### Task
Line by line, repeat the material below exactly and skip the images.

### Exercise data
-- -- --

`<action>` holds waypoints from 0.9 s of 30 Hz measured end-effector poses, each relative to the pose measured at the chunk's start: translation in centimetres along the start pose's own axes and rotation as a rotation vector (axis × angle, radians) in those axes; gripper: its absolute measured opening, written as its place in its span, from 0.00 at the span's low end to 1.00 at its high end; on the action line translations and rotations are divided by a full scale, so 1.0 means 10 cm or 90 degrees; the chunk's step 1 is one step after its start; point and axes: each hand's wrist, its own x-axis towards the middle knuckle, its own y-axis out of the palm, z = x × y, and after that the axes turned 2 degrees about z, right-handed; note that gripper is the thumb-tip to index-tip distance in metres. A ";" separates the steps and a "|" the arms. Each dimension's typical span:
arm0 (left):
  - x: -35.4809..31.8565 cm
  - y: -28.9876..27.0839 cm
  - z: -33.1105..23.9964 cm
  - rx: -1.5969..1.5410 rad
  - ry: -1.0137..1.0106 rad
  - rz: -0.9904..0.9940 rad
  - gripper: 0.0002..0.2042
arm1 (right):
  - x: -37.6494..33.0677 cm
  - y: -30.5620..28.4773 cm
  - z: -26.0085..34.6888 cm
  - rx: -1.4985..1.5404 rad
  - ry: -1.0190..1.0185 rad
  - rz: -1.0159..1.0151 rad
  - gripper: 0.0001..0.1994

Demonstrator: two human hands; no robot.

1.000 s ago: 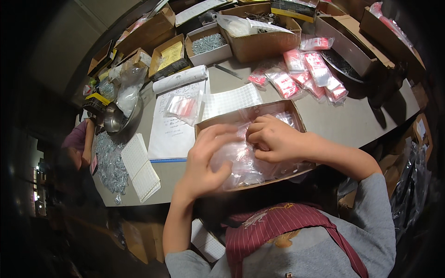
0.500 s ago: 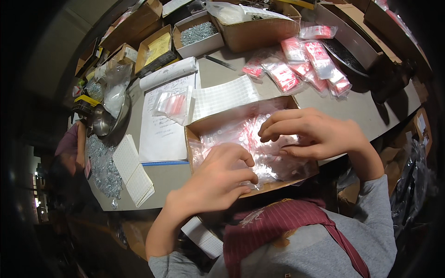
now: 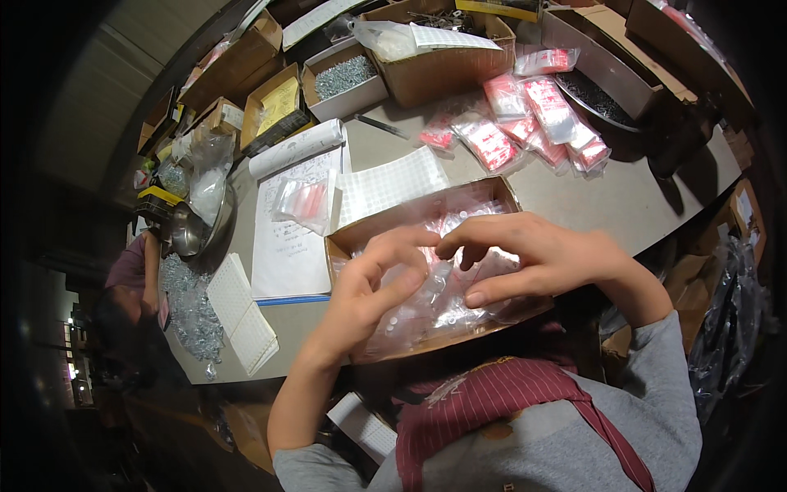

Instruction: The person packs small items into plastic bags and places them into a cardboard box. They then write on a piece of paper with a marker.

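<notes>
A shallow cardboard box (image 3: 340, 238) at the table's near edge holds many small clear plastic bags (image 3: 484, 287), some with red-pink parts and small white round stickers. Over its left side, my left hand (image 3: 369, 283) is curled, thumb and fingers closed at a small clear plastic bag (image 3: 437, 281) raised a little above the others. My right hand (image 3: 541, 258) comes over the box from the right. Its fingers are bent and its thumb stands apart, with nothing visible between them. The fingertips of both hands nearly meet above the box's middle.
Behind the box lie a sheet of round white stickers (image 3: 393, 184), a written notepad (image 3: 287, 254) and a pile of red-and-clear bag packs (image 3: 549, 111). Small metal parts (image 3: 188, 303) are heaped at left, near another person's arm (image 3: 152, 266). Boxes of hardware (image 3: 344, 78) line the back.
My left hand has risen and turned, its fingers now up near my right hand's, with a clear bag by its thumb. My right hand has shifted slightly left and lower.
</notes>
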 end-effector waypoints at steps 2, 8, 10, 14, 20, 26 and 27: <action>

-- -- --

### Response below
`<action>` holds waypoints from 0.9 s of 30 Hz measured end-effector poses, each relative to the pose measured at the chunk's start: translation in centimetres along the start pose's own axes and rotation as a rotation vector (axis × angle, radians) in those axes; gripper: its absolute measured opening, written as its place in its span, from 0.00 at the span's low end to 1.00 at its high end; on the action line translations and rotations are divided by a full scale, so 1.0 means 10 cm or 90 degrees; the chunk's step 1 is one step after its start; point and axes: each hand's wrist, its own x-axis towards the middle knuckle, its own y-axis out of the palm, z = x × y, and after that the axes turned 2 degrees about z, right-handed; note that gripper is the thumb-tip to index-tip distance in metres. A ";" separates the steps and a "|" the arms. Each dimension's typical span:
arm0 (left):
  - x: -35.4809..31.8565 cm
  - y: -28.9876..27.0839 cm
  - z: -33.1105..23.9964 cm
  - rx: -1.5969..1.5410 rad
  - ry: -1.0137..1.0106 rad
  - rz: -0.9904..0.9940 rad
  - gripper: 0.0002..0.2042
arm1 (right):
  - x: -37.6494..33.0677 cm
  - y: -30.5620..28.4773 cm
  - z: -26.0085..34.6888 cm
  - rx: -1.4985..1.5404 rad
  - ry: -1.0190..1.0185 rad
  - rz: -1.0159..1.0151 rad
  - gripper: 0.0001..0.1994

Demonstrator: two human hands; no robot.

1.000 s ago: 
0.500 s ago: 
now: 

Instruction: The person packs small items into plastic bags and places them into a cardboard box. They then write on a piece of paper with a marker.

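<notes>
A shallow cardboard box (image 3: 340, 238) at the table's near edge holds many small clear plastic bags (image 3: 484, 287), some with red-pink parts and small white round stickers. Over its left side, my left hand (image 3: 369, 283) is curled, thumb and fingers closed at a small clear plastic bag (image 3: 437, 281) raised a little above the others. My right hand (image 3: 541, 258) comes over the box from the right. Its fingers are bent and its thumb stands apart, with nothing visible between them. The fingertips of both hands nearly meet above the box's middle.
Behind the box lie a sheet of round white stickers (image 3: 393, 184), a written notepad (image 3: 287, 254) and a pile of red-and-clear bag packs (image 3: 549, 111). Small metal parts (image 3: 188, 303) are heaped at left, near another person's arm (image 3: 152, 266). Boxes of hardware (image 3: 344, 78) line the back.
My left hand has risen and turned, its fingers now up near my right hand's, with a clear bag by its thumb. My right hand has shifted slightly left and lower.
</notes>
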 end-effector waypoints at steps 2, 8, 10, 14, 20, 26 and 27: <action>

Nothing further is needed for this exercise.